In the developing fetus, the ductus arteriosus (DA) is the vascular connection between the pulmonary artery and the aortic arch that allows most of the blood from the right ventricle to bypass the fetus’ fluid-filled compressed lungs. During fetal development, this shunt protects the right ventricle from pumping against the high resistance in the lungs, which can lead to right ventricular failure if the DA closes in-utero.
When the newborn takes its first breath, the lungs open and pulmonary vascular resistance decreases. After birth, the lungs release bradykinin to constrict the smooth muscle  wall of the DA and reduce bloodflow through the DA as it narrows and completely closes, usually within the first few weeks of life. In most newborns with a patent ductus arteriosus the blood flow is reversed from that of in utero flow, i.e. the blood flow is from the higher pressure aorta to the now lower pressure pulmonary arteries.
A patent ductus arteriosus allows a portion of the oxygenated blood from the left heart to flow back to the lungs by flowing from the aorta (which has higher pressure) to the pulmonary artery. If this shunt is substantial, the neonate becomes short of breath: the additional fluid returning to the lungs increases lung pressure to the point that the neonate has greater difficulty inflating the lungs. This uses more calories than normal and often interferes with feeding in infancy. This condition, as a constellation of findings, is called congestive heart failure. In some cases, such as in transposition of the great vessels (the pulmonary artery and the aorta), a PDA may need to remain open. In this cardiovascular condition, the PDA is the only way that oxygenated blood can mix with deoxygenated blood. In these cases, prostaglandins are used to keep the patent ductus arteriosus open.Without treatments, the disease may progress from left-to-right (noncyanotic heart) shunt to right-to-left shunt (cyanotic heart) called Eisenmenger syndrome.


Tetralogy of Fallot results in low oxygenation of blood due to the mixing of oxygenated and deoxygenated blood in the left ventricle via the VSD and preferential flow of the mixed blood from both ventricles through the aorta because of the obstruction to flow through the pulmonary valve.
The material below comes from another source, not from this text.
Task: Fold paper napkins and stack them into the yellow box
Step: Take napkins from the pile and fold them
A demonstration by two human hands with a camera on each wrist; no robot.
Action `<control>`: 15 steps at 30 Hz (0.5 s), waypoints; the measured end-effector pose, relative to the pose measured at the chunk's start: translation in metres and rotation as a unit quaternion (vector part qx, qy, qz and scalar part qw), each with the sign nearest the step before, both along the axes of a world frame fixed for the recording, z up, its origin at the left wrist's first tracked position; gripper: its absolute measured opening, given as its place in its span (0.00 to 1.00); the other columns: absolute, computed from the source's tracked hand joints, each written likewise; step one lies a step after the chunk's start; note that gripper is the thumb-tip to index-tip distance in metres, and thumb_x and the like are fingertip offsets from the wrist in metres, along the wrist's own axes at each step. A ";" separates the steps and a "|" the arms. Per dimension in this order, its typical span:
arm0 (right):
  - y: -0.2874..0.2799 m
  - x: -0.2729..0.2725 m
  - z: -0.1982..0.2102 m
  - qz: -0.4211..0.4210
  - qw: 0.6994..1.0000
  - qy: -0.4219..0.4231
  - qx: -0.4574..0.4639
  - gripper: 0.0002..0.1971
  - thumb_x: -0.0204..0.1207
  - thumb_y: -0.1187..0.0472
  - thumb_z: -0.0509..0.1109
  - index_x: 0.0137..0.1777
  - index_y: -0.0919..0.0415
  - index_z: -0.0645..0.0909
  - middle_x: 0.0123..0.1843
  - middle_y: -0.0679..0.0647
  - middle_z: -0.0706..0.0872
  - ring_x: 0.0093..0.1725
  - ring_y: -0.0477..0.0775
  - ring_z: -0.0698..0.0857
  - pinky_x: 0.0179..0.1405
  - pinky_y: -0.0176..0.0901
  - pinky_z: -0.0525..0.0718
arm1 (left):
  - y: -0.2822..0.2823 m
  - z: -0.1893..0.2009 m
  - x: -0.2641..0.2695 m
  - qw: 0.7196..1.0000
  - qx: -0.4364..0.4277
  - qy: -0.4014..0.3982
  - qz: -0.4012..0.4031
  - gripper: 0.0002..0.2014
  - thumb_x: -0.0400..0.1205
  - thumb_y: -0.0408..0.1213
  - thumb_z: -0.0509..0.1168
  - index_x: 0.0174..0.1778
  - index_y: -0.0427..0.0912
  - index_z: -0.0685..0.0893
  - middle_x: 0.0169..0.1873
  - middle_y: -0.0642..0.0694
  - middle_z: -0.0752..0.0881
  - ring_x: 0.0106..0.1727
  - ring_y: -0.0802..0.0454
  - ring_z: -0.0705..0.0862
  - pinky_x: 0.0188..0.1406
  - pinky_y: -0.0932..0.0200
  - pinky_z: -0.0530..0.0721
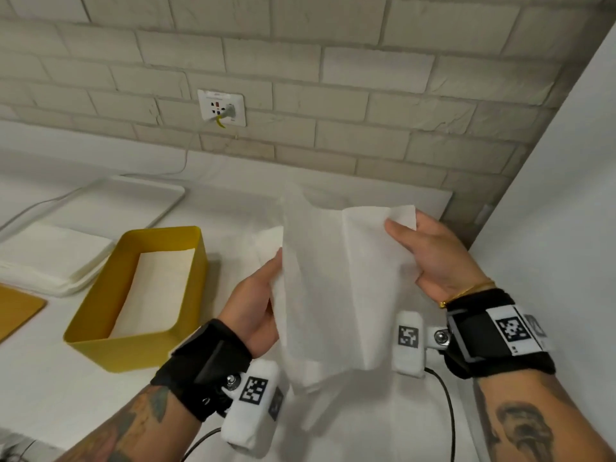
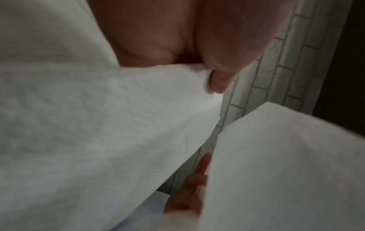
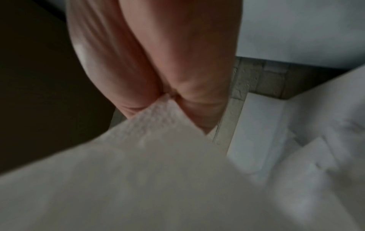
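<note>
A white paper napkin [image 1: 333,281] hangs in the air over the white table, creased down its middle. My left hand [image 1: 258,295] pinches its upper left edge and my right hand [image 1: 426,255] pinches its upper right corner. The left wrist view shows the napkin [image 2: 98,132] gripped under my thumb [image 2: 219,81]. In the right wrist view the napkin's corner [image 3: 158,118] sits pinched between my fingers [image 3: 199,101]. The yellow box [image 1: 110,348] stands to the left of my left hand, with a folded napkin [image 1: 153,288] lying flat inside it.
A stack of unfolded napkins [image 1: 50,258] lies on a white tray [image 1: 140,201] left of the box. A yellow lid [image 1: 16,311] shows at the left edge. The brick wall [image 1: 333,95] with a socket [image 1: 221,108] rises behind, and a white panel [image 1: 550,195] stands to the right.
</note>
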State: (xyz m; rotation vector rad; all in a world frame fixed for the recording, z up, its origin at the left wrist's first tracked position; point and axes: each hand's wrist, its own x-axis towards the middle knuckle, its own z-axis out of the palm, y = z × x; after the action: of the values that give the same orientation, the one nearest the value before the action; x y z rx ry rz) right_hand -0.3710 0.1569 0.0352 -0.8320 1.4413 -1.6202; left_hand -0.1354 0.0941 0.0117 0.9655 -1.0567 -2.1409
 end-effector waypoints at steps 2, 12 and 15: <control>0.002 -0.004 -0.003 -0.004 0.999 0.044 0.024 0.09 0.86 0.64 0.68 0.62 0.59 0.86 0.56 0.55 0.94 0.55 0.55 0.92 0.50 0.47 0.89 | -0.004 -0.006 0.001 0.999 0.043 0.011 0.013 0.23 0.91 0.52 0.55 0.69 0.41 0.86 0.61 0.39 0.91 0.61 0.42 0.91 0.60 0.45 0.85; -0.002 0.012 -0.005 -0.007 0.986 0.146 0.076 0.06 0.82 0.58 0.75 0.57 0.54 0.86 0.52 0.50 0.94 0.51 0.50 0.93 0.54 0.50 0.90 | -0.002 -0.025 -0.005 0.999 -0.025 -0.001 -0.039 0.14 0.86 0.33 0.65 0.66 0.35 0.85 0.60 0.35 0.91 0.57 0.40 0.92 0.56 0.46 0.92; 0.010 0.012 -0.008 0.076 0.987 0.102 0.102 0.22 0.68 0.49 0.82 0.62 0.51 0.86 0.55 0.48 0.94 0.55 0.51 0.93 0.56 0.54 0.90 | -0.007 -0.028 -0.003 0.999 -0.046 -0.009 -0.006 0.13 0.86 0.28 0.65 0.65 0.36 0.86 0.58 0.36 0.92 0.54 0.41 0.93 0.52 0.48 0.92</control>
State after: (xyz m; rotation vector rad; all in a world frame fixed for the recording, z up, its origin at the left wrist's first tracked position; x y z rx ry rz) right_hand -0.3588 0.1667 0.0269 -0.9847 1.6133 -1.2775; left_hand -0.1387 0.0867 -0.0163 0.9399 -1.1622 -2.0764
This is known as a right-to-left shunt. The primary symptom is low blood oxygen saturation with or without cyanosis from birth or developing in the first year of life. If the baby is not cyanotic then it is sometimes referred to as a “pink tet”.Other symptoms include a heart murmur which may range from almost imperceptible to very loud, difficulty in feeding, failure to gain weight, retarded growth and physical development, dyspnea on exertion, clubbing of the fingers and toes, and polycythemia.
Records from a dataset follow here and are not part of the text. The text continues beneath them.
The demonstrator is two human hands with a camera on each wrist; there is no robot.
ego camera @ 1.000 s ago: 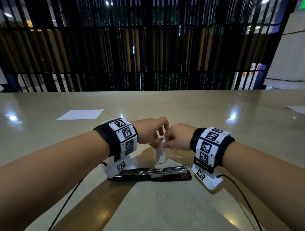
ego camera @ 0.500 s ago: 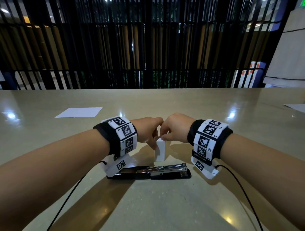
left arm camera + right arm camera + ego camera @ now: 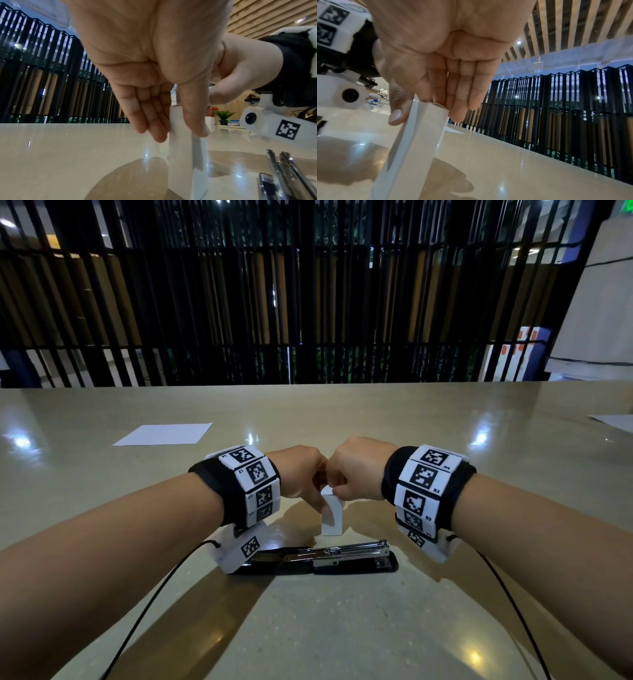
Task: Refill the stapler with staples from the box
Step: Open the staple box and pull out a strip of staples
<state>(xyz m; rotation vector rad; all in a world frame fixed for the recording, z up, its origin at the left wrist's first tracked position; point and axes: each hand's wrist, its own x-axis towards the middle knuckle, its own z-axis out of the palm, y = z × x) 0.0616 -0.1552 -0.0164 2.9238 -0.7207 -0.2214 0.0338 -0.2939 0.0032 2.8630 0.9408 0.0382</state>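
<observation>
A small white staple box (image 3: 331,518) stands upright on the table (image 3: 308,628), just beyond the stapler. My left hand (image 3: 320,501) pinches the box (image 3: 186,159) between thumb and fingers from its left side. My right hand (image 3: 337,489) pinches the top end of the box (image 3: 418,135) between thumb and fingertips. The black stapler (image 3: 318,556) lies folded open flat in front of the box, its chrome staple rail (image 3: 283,174) facing up. No loose staples are visible.
A white paper sheet (image 3: 164,434) lies at the far left of the glossy beige table, another sheet (image 3: 615,422) at the far right edge. Black cables (image 3: 147,607) run from both wrist cameras towards me. A dark slatted fence stands behind the table.
Both hands and the box have come down, and the box now stands on the table. The right hand has closed on its top end. The stapler has not moved.
</observation>
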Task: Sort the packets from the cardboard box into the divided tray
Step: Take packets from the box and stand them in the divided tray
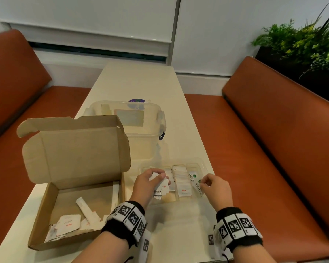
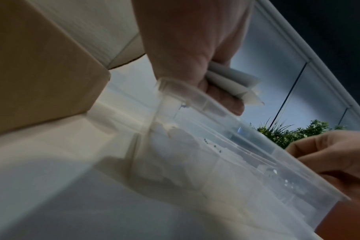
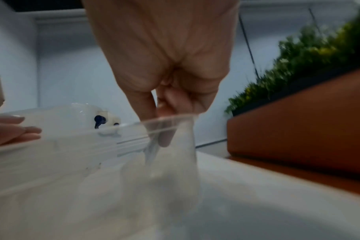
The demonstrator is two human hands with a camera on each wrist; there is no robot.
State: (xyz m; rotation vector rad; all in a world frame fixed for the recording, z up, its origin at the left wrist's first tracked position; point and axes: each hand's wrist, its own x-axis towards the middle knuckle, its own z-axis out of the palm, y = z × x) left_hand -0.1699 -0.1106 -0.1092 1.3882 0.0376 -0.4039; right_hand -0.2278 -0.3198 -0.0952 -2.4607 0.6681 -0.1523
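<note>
The open cardboard box [image 1: 40,215] sits at the front left with several white packets [image 1: 68,224] and a stick packet [image 1: 85,209] on its floor. To its right is the clear divided tray [image 1: 201,166], with salt packets [image 1: 183,188] in a middle compartment. My left hand [image 1: 148,181] grips a small bunch of white packets [image 1: 160,182] over the tray's left part; the left wrist view shows that bunch of packets [image 2: 232,82] fanned from the fingers. My right hand [image 1: 215,186] pinches the end of a Stevia stick packet [image 1: 195,184] in the tray's right compartment.
A clear lidded container [image 1: 137,130] stands behind the tray and box on the narrow cream table [image 1: 141,82]. Orange benches [image 1: 273,139] run along both sides. A plant [image 1: 302,40] is at the far right. The box's raised lid [image 1: 74,149] stands left of the hands.
</note>
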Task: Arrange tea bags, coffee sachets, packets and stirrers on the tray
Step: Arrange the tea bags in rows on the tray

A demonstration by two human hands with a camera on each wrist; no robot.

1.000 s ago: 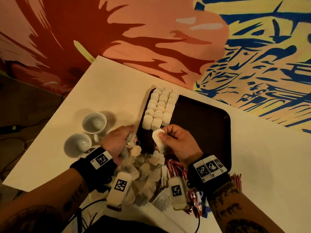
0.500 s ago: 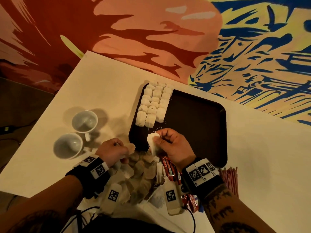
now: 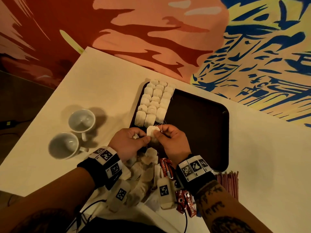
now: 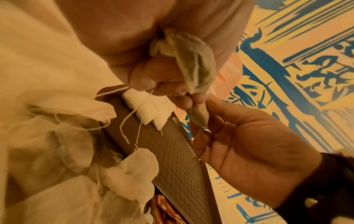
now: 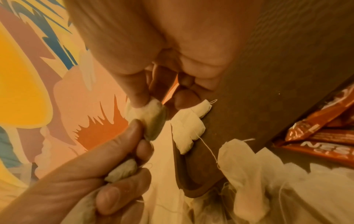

Children with tetralogy of Fallot may develop “tet spells”. The precise mechanism of these episodes is in doubt, but presumably results from a transient increase in resistance to blood flow to the lungs with increased preferential flow of desaturated blood to the body. Tet spells are characterized by a sudden, marked increase in cyanosis followed by syncope, and may result in hypoxic brain injury and death. Older children will often squat during a tet spell, which increases systemic vascular resistance and allows for a temporary reversal of the shunt.Oxygen is effective in treating spells because it is a potent pulmonary vasodilator and systemic vasoconstrictor. This allows more blood flow to the lungs.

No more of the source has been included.